Sunday, January 27, 2008

Reflections of a Breakup, Pt. IV – In a Daze


I’ve been somewhat at a loss to know where to go from here. I want to be careful not to sound too much like a broken record, reliving the same experiences over and over again in my writing. I feel like I have a lot I want to get out, yet the ups and downs of daily life have clouded my focus of late.

For the past couple of weeks I’ve been contemplating two issues that envelop the situation I find myself in. The state of affairs concerning my friends and getting back into the dating game are each worthy topics for discussion, and both deserve individual consideration. For now, I’ll just preface the two issues and save the more focused discussions for another time.

The parting of my lover and I after such a long relationship has had a profound effect on the people in our lives.
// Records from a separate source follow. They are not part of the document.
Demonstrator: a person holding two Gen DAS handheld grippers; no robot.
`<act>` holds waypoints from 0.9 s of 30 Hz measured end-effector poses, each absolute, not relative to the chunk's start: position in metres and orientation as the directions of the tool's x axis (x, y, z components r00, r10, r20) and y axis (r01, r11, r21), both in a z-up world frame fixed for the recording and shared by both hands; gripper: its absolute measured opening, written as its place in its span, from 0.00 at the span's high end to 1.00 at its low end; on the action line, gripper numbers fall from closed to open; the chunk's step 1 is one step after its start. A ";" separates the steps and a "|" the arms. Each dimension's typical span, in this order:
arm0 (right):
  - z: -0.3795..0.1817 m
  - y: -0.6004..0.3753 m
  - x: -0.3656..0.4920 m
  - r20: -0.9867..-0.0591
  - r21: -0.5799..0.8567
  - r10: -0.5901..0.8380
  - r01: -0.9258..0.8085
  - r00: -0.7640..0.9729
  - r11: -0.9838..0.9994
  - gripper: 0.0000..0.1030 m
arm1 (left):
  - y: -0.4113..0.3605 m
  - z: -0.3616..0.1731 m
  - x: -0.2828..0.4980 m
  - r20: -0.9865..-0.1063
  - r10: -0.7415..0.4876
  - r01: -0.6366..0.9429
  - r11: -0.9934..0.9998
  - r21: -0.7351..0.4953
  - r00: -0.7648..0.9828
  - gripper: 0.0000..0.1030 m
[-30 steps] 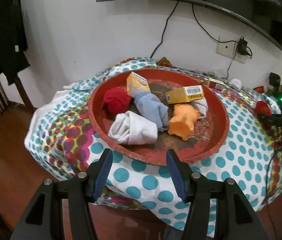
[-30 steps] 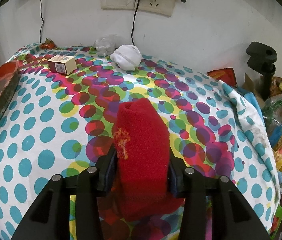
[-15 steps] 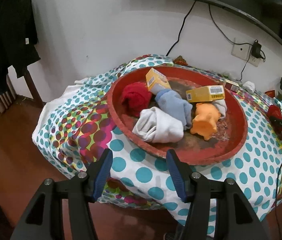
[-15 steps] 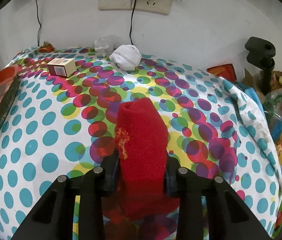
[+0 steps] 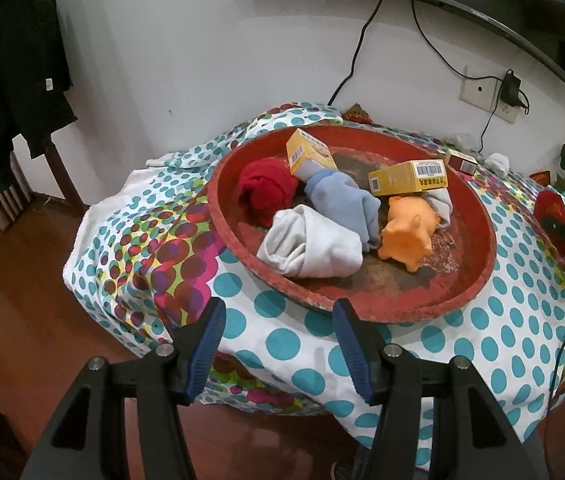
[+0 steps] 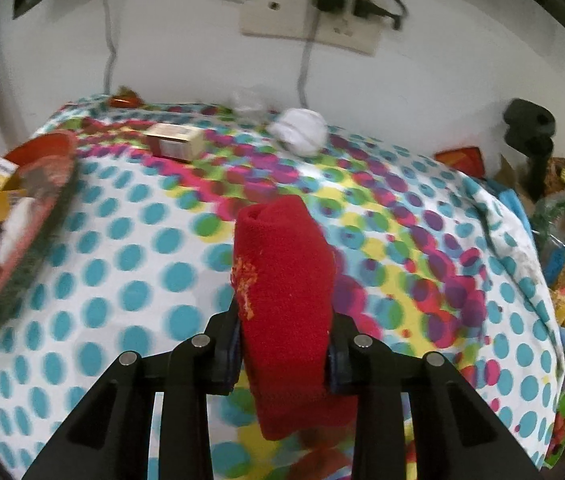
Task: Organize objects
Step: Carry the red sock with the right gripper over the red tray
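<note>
Pinching a rolled red terry-cloth sock [image 6: 282,292] between its pads, the right gripper [image 6: 282,340] carries the roll clear of the dotted tablecloth [image 6: 142,264], with most of the roll sticking out ahead of the jaws and a loose end hanging below them. The left gripper [image 5: 278,336] has its blue-padded jaws spread with nothing between them, facing the near rim of the round, worn red tray [image 5: 478,280] just ahead of it.

The grip looks like the main risk. Soft cloth compresses, and the pads hold only the lower part of the roll, so a quick swing could let it slide out or unroll and drop short onto the cloth. The right wrist view is blurred, which suggests the hand is travelling fast enough for that to matter.

The tray lies far to the left of the right claw, already crowded: a second red sock [image 5: 266,192], a white sock roll [image 5: 310,248], a blue-grey sock [image 5: 342,204], an orange rubber pig [image 5: 406,236] and two yellow cartons [image 5: 408,178] fill its middle. A release onto that pile could knock the leaning cartons over or let the roll tumble over the shallow rim. The dangling end could also catch the rim on the way in.
</note>
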State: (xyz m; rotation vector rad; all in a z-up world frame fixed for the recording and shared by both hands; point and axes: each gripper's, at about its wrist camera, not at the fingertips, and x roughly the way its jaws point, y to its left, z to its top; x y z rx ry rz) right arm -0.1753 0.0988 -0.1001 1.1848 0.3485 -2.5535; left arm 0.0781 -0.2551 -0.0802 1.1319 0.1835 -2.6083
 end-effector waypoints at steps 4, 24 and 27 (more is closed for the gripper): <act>-0.085 0.069 -0.159 -0.759 -0.089 -0.221 0.433 -0.613 -0.897 0.72 | -0.254 -0.080 0.078 -0.727 -0.220 0.317 -0.948 0.003 -0.650 0.45; -0.051 -0.039 -0.095 -0.745 -0.038 -0.401 0.634 -0.533 -0.773 0.71 | -0.260 -0.077 0.081 -0.714 -0.261 0.347 -0.938 0.027 -0.650 0.45; -0.051 -0.049 -0.089 -0.750 -0.025 -0.416 0.651 -0.514 -0.759 0.71 | -0.262 -0.078 0.081 -0.717 -0.261 0.355 -0.935 0.020 -0.646 0.45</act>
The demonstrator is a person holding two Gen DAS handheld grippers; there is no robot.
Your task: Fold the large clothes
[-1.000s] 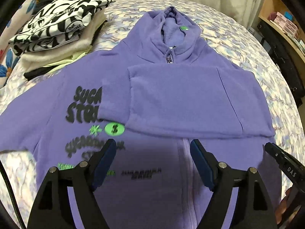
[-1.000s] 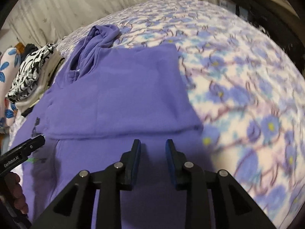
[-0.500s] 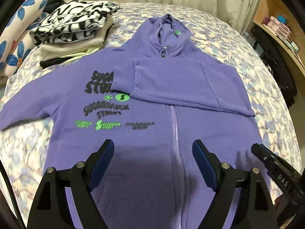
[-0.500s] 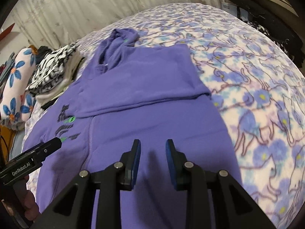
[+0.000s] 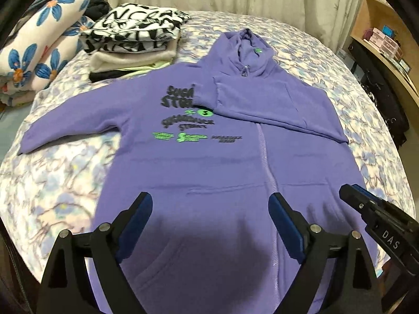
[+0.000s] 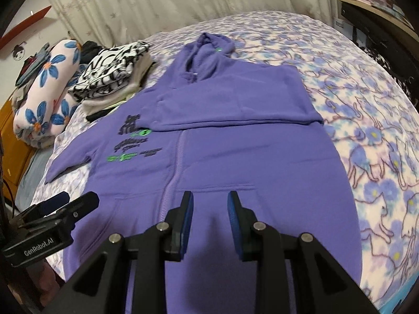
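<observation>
In the left wrist view, a purple hoodie (image 5: 209,162) is spread flat on the bed (image 5: 52,183), one sleeve folded across its chest; the left gripper (image 5: 209,209) is held wide apart, empty. In the right wrist view, the right gripper (image 6: 210,204) is parted narrowly, empty, above the hem.

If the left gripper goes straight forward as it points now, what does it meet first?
Probably the purple hoodie: the open left gripper points over its lower front, left of the zipper. Its height above is unclear.

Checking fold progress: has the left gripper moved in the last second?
Yes. The left gripper has pulled back from the folded sleeve toward the purple hoodie hem.
</observation>
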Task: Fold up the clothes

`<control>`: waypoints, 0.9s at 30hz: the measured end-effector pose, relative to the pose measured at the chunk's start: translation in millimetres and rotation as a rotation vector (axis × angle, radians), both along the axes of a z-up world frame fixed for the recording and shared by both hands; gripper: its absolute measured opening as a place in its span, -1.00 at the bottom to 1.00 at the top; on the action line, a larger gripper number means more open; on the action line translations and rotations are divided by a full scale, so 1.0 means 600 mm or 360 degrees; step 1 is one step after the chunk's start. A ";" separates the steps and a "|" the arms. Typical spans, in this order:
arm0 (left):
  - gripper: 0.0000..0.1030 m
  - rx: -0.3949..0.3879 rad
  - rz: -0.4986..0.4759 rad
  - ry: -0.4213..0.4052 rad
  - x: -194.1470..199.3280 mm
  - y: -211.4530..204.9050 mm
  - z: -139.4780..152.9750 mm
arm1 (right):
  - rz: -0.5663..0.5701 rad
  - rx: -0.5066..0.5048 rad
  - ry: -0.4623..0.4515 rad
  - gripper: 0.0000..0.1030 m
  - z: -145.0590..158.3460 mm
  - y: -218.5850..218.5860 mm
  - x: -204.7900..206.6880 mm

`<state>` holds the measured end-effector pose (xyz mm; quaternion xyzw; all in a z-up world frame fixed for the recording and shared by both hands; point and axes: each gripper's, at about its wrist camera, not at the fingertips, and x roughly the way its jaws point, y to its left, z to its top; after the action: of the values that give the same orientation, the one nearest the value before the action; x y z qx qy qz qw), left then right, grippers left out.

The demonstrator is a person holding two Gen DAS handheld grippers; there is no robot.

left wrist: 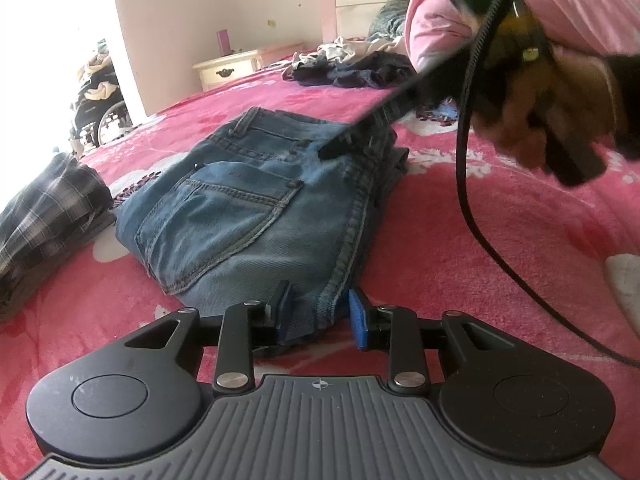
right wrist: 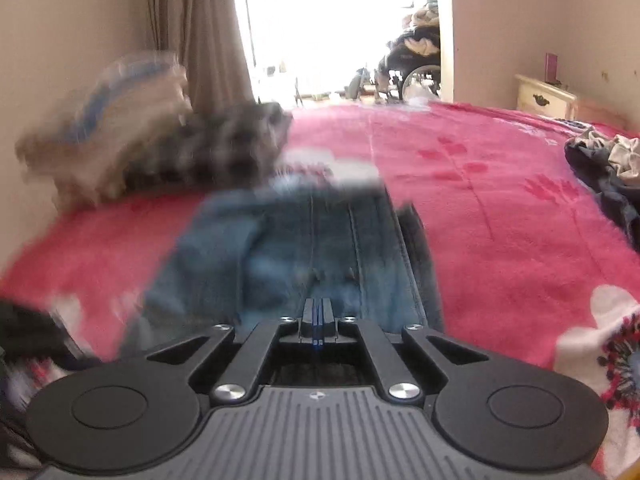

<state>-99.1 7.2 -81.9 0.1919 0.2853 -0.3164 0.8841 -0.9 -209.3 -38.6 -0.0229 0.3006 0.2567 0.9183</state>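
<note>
The folded blue jeans [left wrist: 256, 208] lie on the pink bed blanket [left wrist: 460, 248], thick, heavy denim best taken by a seamed edge, which the left tongs [left wrist: 318, 314] pinch at the near hem while the right tongs [right wrist: 318, 320] are pressed together empty.

A wide bed [left wrist: 460, 216] carries everything, spread with a fuzzy pink blanket [right wrist: 480, 208] patterned with darker sprigs and white patches. Folded blue jeans [left wrist: 248, 216] lie flat near its middle, back pocket up. Just beside them, toward the edge by the curtain, lies a grey plaid garment [left wrist: 48, 216]. Well apart, near the headboard, sits a loose heap of dark and pale clothes [left wrist: 352, 66]. A pink pillow [left wrist: 580, 4] rests at that end too.
</note>
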 end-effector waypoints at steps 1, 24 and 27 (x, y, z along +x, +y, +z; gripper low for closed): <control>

I hadn’t anticipated the kid gloves that had been placed on anyone who knew us as a couple. The issue has been a dynamic one, changing from day to day. Naturally, we’ve both got friends in our respective corners, but that’s hasn’t been a major issue. The people who harbor no loyalty to one over the other are the ones that have presented the most challenging of situations.

Getting back into the singles game is another topic that has consumed much of my attention and driven me to the emotional highs and lows I’ve been experiencing. I think that the conditions surrounding this situation are unique to same sex relationships. I see a dynamic that exists when two people of the same sex enter into a romantic relationship. There is a certain level of competitiveness that exists both during the relationship and after. I’ve never been known to have a high self-esteem, and this has done nothing to help.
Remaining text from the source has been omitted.